Una cosa es lo que los científicos pueden demostrar sobre la ERC y el trabajo, y otra es el trabajo en sí, las condiciones laborales. ¿Puede contarme un poco sobre esas condiciones?

–En mis primeros estudios lo que noté es que ellos claramente están expuestos durante la mayor parte de su jornada laboral al estrés térmico. Eso en sí es un riesgo de muerte por la posibilidad de un golpe de calor. Es una emergencia médica. Es grave si no reciben atención médica. Entonces la exposición al calor y la falta de agua, de descanso, de acceso a sombra se suma al riesgo de sufrir ERC, que sí creemos que tiene una relación con las condiciones de trabajo. Sin lugar a dudas ellos merecen mayor protección durante sus jornadas laborales. Pero esto que yo vi fue previo al reglamento de estrés térmico y no he vuelto a donde hicimos el primer estudio, aunque sí he visto ejemplos en diferentes sectores. En algunos no veo mucha mejora pero sí he visto ejemplos donde se nota el interés de la gerencia por mejorar las condiciones.

El problema es que no necesariamente trabajan para una empresa sino para un contratista y por cantidad cortada, cantidad pagada. Para personas que viven en pobreza, no es difícil prever que ellos prefieren seguir trabajando que descansar.

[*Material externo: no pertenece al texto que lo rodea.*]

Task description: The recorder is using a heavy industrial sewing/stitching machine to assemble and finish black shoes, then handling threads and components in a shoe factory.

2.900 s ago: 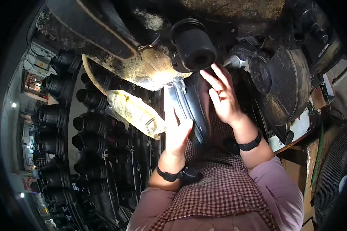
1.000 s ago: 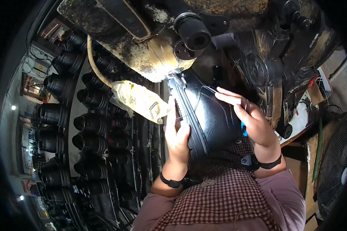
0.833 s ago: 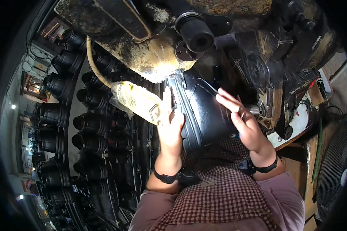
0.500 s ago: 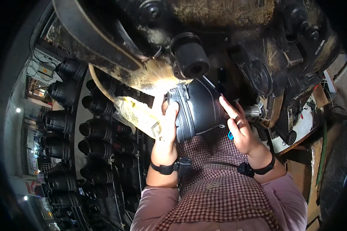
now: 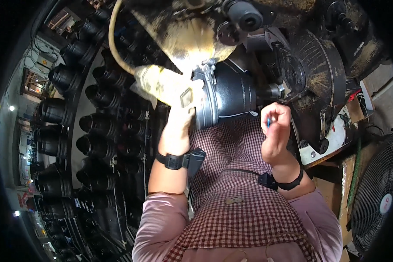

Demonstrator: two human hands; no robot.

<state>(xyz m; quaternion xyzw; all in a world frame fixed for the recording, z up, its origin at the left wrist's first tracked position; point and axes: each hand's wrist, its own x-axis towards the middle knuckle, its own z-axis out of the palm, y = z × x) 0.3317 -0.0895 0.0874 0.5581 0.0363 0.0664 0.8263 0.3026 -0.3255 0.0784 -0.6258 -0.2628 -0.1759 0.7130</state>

–Ese es un punto muy importante. En círculos científicos se argumenta que el cuerpo humano no sobrepasa sus límites fisiológicos de la carga metabólica, pero se ha demostrado que personas en situaciones extremas (en situaciones de guerra o atletas élites por ejemplo) sí lo logran. La situación de que una persona necesita llevar comida a su casa y la pobreza extrema podría ser algo que los hace sobrepasar las señales del cuerpo para descansar. Tienen un estímulo o necesidad por encima de las señales que manda el cuerpo para parar.